WORK TO COMPLETE:
From the first line of the data below, repeat each line exactly until you reach the line with "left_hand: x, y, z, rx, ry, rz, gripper"; include that line too.

┄┄┄┄┄┄

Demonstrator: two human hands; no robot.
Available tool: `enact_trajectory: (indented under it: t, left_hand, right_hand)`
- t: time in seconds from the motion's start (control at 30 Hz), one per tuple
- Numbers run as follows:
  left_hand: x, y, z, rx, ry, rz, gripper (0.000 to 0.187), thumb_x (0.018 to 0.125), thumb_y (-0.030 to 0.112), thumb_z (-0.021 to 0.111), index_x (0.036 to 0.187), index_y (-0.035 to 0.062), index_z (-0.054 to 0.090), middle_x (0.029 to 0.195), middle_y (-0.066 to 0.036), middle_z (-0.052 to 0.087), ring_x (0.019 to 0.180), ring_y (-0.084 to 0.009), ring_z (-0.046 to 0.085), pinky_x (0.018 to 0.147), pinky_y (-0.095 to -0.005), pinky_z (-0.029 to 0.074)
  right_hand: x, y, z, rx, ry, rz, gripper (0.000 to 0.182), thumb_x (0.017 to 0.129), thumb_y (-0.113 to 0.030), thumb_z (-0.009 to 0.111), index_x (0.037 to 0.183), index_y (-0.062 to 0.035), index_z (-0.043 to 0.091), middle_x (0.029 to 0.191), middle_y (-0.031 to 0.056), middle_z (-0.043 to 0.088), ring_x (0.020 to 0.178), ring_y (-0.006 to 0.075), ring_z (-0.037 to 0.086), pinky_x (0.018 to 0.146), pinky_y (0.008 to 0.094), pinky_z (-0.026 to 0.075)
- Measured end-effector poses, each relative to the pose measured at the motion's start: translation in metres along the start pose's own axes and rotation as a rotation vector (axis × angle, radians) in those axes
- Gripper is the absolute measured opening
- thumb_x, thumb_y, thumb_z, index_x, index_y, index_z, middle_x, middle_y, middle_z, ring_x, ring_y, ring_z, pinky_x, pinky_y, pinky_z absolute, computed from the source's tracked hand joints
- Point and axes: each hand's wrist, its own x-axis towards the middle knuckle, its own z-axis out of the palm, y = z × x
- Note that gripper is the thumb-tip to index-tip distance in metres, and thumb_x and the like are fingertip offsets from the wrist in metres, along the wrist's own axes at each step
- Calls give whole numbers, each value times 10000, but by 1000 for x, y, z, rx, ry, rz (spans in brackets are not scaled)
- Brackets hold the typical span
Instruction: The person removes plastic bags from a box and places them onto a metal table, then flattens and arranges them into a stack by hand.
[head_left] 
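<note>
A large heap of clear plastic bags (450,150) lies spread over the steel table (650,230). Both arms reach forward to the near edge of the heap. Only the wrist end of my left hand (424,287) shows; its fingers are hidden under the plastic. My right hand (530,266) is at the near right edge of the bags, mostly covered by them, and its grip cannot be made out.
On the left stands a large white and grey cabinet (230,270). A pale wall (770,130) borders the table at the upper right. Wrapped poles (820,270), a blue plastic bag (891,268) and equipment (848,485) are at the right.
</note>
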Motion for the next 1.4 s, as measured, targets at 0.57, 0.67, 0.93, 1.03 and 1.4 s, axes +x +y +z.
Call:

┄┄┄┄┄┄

OUTPUT FOR THIS EXERCISE:
Demonstrator: two human hands; no robot.
Available tool: `enact_trajectory: (indented under it: t, left_hand, right_hand)`
- t: time in seconds from the motion's start (control at 30 Hz), one per tuple
- Numbers run as follows:
  left_hand: x, y, z, rx, ry, rz, gripper (0.000 to 0.187), thumb_x (0.018 to 0.125), thumb_y (-0.030 to 0.112), thumb_z (-0.021 to 0.111), index_x (0.036 to 0.187), index_y (-0.035 to 0.062), index_z (-0.054 to 0.090), middle_x (0.029 to 0.195), middle_y (-0.066 to 0.036), middle_z (-0.052 to 0.087), ring_x (0.019 to 0.180), ring_y (-0.084 to 0.009), ring_z (-0.046 to 0.085), pinky_x (0.018 to 0.147), pinky_y (-0.095 to -0.005), pinky_z (-0.029 to 0.074)

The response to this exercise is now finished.